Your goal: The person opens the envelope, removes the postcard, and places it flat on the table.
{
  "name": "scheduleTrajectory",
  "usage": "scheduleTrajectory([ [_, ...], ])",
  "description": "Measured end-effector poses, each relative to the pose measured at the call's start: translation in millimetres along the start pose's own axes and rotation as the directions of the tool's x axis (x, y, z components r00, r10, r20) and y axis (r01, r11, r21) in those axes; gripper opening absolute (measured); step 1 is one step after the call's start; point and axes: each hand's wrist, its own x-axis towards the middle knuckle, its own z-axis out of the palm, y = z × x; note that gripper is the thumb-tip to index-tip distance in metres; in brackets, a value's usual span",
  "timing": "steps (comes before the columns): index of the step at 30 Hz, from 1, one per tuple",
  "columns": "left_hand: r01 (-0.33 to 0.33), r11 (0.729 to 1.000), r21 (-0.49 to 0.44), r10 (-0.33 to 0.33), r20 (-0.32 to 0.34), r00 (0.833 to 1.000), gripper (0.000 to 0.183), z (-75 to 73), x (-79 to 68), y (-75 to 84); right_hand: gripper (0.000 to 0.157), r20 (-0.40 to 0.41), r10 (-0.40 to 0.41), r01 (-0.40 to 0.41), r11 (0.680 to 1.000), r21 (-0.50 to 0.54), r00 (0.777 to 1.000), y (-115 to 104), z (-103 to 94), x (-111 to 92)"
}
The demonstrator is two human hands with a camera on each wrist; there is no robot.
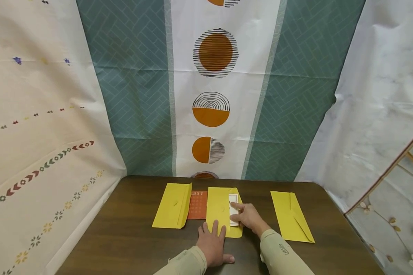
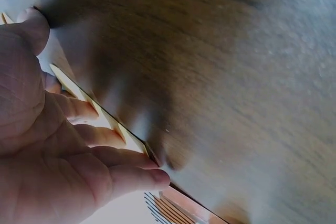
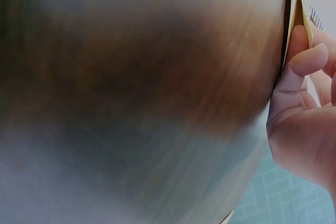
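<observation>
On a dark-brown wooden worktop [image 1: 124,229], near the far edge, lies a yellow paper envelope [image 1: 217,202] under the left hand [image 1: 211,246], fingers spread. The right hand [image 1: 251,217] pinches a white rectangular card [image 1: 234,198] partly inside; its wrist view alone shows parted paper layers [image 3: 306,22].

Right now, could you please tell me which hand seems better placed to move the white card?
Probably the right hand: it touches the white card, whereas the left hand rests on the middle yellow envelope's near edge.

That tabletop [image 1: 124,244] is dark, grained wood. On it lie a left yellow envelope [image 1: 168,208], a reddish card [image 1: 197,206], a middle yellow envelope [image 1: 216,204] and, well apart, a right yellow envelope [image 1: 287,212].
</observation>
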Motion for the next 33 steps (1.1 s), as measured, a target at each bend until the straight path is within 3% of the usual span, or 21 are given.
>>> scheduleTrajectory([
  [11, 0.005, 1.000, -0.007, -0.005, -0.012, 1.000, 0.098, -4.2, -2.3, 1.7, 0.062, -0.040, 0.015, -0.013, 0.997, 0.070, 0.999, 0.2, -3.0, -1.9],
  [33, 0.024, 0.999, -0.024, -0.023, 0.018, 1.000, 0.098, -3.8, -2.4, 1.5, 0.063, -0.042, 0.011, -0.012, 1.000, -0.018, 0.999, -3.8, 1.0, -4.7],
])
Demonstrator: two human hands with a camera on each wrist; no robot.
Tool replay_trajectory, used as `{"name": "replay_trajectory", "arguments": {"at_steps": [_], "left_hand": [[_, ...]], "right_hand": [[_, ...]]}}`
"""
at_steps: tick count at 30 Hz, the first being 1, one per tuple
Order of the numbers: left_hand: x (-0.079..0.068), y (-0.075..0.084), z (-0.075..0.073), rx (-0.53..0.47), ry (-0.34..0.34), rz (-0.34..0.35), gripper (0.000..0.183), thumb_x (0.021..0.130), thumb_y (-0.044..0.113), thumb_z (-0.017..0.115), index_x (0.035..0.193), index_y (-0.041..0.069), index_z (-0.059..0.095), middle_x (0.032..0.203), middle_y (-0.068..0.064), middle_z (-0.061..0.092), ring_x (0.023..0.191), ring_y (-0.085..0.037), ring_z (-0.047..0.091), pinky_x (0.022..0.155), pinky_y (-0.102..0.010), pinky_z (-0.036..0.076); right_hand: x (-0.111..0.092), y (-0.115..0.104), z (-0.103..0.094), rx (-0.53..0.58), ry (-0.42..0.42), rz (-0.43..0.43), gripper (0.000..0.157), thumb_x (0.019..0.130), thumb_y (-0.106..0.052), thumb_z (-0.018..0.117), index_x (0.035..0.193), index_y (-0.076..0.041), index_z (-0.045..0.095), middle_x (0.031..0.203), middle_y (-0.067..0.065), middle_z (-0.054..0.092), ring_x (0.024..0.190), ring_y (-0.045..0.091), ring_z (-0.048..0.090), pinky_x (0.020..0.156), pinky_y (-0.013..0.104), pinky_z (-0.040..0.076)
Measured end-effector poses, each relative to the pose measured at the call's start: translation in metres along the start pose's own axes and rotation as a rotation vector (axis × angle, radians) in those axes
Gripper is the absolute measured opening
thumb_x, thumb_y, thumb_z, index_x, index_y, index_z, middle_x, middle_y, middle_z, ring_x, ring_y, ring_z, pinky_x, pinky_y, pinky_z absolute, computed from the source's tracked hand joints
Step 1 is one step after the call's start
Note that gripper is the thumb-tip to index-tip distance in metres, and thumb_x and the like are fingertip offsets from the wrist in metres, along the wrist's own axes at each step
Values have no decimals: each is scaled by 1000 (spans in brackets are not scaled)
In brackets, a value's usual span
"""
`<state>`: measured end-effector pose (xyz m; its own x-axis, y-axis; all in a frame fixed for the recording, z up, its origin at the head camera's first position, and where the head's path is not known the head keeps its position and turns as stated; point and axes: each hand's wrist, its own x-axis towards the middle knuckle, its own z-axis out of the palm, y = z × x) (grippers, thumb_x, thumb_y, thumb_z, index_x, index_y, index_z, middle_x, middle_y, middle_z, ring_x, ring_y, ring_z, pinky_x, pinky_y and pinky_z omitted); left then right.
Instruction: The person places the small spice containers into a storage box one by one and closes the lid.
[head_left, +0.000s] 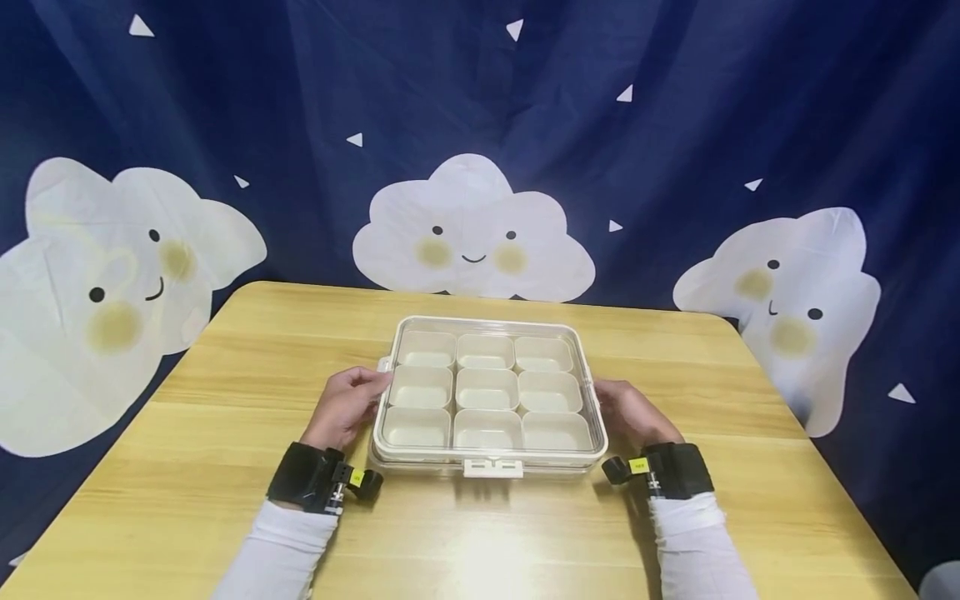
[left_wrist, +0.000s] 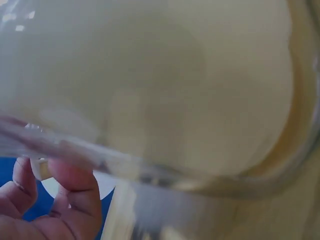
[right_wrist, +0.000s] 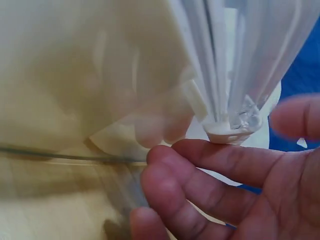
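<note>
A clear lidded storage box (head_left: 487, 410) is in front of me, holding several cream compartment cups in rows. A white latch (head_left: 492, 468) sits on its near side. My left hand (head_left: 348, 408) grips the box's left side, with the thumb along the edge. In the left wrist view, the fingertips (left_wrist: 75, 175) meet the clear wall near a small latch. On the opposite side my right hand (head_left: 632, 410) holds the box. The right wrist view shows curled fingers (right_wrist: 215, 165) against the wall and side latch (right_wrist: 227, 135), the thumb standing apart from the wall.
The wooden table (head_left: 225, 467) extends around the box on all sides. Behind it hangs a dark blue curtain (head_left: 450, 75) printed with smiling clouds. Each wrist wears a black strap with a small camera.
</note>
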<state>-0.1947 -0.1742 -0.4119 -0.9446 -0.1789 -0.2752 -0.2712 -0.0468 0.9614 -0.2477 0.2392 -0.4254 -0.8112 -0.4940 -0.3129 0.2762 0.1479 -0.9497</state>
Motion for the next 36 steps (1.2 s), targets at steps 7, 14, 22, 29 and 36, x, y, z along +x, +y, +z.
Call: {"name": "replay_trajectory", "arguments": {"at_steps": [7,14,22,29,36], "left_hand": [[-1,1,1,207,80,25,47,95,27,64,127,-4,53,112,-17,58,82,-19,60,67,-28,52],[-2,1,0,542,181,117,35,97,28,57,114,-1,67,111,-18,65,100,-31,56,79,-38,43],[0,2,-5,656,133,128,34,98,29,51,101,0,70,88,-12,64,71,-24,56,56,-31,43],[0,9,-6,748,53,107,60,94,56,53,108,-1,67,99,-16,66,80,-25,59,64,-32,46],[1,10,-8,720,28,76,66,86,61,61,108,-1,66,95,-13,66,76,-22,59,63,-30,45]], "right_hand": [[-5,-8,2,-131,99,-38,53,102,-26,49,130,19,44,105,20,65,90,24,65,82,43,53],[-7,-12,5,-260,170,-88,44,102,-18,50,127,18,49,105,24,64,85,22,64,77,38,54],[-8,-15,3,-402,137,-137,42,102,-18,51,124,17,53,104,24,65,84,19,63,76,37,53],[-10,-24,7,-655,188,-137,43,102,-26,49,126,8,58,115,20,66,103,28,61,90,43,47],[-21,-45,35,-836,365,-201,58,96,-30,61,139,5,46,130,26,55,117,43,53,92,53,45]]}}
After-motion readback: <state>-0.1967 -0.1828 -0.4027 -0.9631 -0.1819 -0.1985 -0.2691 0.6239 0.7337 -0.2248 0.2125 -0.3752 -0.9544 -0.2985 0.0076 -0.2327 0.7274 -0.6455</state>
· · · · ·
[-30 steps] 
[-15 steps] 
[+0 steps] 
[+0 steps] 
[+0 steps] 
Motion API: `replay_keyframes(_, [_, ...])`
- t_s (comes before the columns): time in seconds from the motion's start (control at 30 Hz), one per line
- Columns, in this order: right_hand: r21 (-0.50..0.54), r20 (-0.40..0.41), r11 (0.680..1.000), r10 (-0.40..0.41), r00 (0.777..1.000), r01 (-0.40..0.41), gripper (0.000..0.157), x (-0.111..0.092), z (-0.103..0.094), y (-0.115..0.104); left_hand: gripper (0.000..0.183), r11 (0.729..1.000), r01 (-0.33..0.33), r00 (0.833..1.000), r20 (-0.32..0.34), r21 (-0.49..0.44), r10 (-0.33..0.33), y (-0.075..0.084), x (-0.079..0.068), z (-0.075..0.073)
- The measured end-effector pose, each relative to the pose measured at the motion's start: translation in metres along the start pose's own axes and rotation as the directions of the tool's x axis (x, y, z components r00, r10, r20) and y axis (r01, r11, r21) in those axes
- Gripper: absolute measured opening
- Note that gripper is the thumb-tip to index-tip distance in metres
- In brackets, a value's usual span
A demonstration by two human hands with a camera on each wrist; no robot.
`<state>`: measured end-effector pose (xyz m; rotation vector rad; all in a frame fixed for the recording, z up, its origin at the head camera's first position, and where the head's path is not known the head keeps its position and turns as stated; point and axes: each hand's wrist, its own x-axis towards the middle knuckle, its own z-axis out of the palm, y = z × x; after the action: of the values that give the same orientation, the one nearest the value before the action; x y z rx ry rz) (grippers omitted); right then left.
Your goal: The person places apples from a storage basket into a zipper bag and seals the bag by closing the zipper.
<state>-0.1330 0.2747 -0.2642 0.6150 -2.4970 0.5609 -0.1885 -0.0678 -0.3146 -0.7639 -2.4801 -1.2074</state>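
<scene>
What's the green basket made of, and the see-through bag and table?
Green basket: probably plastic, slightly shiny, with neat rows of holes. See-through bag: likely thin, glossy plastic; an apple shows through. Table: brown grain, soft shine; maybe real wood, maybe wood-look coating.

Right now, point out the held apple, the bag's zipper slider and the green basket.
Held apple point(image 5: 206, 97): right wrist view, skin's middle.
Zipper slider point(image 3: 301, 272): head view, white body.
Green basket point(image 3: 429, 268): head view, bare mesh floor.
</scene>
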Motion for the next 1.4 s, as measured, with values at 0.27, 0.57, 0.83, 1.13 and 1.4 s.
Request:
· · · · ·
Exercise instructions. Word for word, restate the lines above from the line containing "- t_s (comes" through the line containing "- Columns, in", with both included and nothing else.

Completed task.
- t_s (comes before the columns): time in seconds from the motion's start (control at 30 Hz), one per line
- Columns, in this order: right_hand: r21 (-0.50..0.54), r20 (-0.40..0.41), r11 (0.680..1.000), r10 (-0.40..0.41), r00 (0.777..1.000), r01 (-0.40..0.41), gripper (0.000..0.157), x (-0.111..0.092), z (-0.103..0.094), y (-0.115..0.104); left_hand: gripper (0.000..0.183), r11 (0.729..1.000), r01 (-0.33..0.33), r00 (0.833..1.000), r20 (-0.32..0.34), r21 (-0.49..0.44), r10 (-0.33..0.33), y (-0.075..0.084), x (-0.079..0.068), z (-0.075..0.073)

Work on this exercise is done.